◆ What the task asks
Please give the data again exactly, with no line dropped.

◆ Raw data
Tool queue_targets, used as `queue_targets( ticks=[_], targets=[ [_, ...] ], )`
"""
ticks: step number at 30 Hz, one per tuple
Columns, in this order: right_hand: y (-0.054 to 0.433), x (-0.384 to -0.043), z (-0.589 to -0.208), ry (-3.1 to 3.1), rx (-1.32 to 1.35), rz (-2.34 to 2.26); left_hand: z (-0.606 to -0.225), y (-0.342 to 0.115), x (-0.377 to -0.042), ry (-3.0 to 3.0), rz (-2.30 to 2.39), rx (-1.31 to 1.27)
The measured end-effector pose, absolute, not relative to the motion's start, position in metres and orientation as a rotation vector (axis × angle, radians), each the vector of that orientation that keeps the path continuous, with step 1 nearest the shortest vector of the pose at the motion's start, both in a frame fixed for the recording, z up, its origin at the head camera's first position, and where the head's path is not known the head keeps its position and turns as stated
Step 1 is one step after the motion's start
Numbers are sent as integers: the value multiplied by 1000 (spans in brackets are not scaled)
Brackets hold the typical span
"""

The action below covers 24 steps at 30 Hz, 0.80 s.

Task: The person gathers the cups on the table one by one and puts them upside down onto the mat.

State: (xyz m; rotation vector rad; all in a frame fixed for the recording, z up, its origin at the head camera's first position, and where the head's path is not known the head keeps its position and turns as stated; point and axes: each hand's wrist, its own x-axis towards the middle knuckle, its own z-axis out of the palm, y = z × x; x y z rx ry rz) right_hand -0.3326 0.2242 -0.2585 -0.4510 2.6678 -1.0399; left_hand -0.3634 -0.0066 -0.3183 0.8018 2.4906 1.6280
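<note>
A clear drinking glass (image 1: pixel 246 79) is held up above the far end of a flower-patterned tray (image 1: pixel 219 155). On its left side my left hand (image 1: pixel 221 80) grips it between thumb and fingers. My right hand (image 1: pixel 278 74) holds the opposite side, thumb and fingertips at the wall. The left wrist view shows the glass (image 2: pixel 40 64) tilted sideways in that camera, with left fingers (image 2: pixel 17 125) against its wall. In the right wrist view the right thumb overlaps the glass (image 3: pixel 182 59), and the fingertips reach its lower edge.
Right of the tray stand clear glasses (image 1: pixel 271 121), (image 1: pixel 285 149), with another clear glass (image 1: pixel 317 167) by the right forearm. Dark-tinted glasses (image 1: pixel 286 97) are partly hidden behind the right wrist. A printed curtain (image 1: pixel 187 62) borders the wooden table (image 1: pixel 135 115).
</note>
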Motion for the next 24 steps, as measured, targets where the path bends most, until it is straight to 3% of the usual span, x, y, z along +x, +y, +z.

◆ Answer to this exercise
Tool queue_targets, used as `queue_targets( ticks=[_], targets=[ [_, ...] ], )`
"""
ticks: step number at 30 Hz, one per tuple
Columns, in this order: right_hand: y (-0.054 to 0.433), x (-0.384 to -0.043), z (-0.589 to -0.208), ry (-3.1 to 3.1), rx (-1.32 to 1.35), rz (-2.34 to 2.26); left_hand: z (-0.606 to -0.225), y (-0.342 to 0.115), x (-0.377 to -0.042), ry (-3.0 to 3.0), rz (-2.30 to 2.39), rx (-1.31 to 1.27)
The measured end-effector pose, absolute, not relative to the motion's start, position in metres and orientation as a rotation vector (axis × angle, radians), each the vector of that orientation that keeps the path continuous, with step 1 nearest the shortest vector of the pose at the motion's start, both in a frame fixed for the recording, z up, its origin at the head camera's first position, and where the head's path is not known the head keeps its position and turns as stated
Step 1 is one step after the motion's start
Numbers are sent as integers: the value multiplied by 1000 (spans in brackets are not scaled)
Brackets hold the typical span
"""

The action below covers 24 steps at 30 Hz, 0.80 s.

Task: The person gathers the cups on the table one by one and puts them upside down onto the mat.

State: (xyz m; rotation vector rad; all in a frame fixed for the recording, z up, its origin at the head camera's first position, and where the head's path is not known the head keeps its position and turns as stated; point and axes: each hand's wrist, its own x-axis towards the middle knuckle, its own z-axis out of the palm, y = z × x; x y z rx ry rz) right_hand -0.3326 0.2242 -0.2585 -0.4510 2.6678 -1.0399; left_hand -0.3634 -0.0066 -0.3183 0.8018 2.4906 1.6280
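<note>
A clear drinking glass (image 1: pixel 246 79) is held up above the far end of a flower-patterned tray (image 1: pixel 219 155). On its left side my left hand (image 1: pixel 221 80) grips it between thumb and fingers. My right hand (image 1: pixel 278 74) holds the opposite side, thumb and fingertips at the wall. The left wrist view shows the glass (image 2: pixel 40 64) tilted sideways in that camera, with left fingers (image 2: pixel 17 125) against its wall. In the right wrist view the right thumb overlaps the glass (image 3: pixel 182 59), and the fingertips reach its lower edge.
Right of the tray stand clear glasses (image 1: pixel 271 121), (image 1: pixel 285 149), with another clear glass (image 1: pixel 317 167) by the right forearm. Dark-tinted glasses (image 1: pixel 286 97) are partly hidden behind the right wrist. A printed curtain (image 1: pixel 187 62) borders the wooden table (image 1: pixel 135 115).
</note>
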Motion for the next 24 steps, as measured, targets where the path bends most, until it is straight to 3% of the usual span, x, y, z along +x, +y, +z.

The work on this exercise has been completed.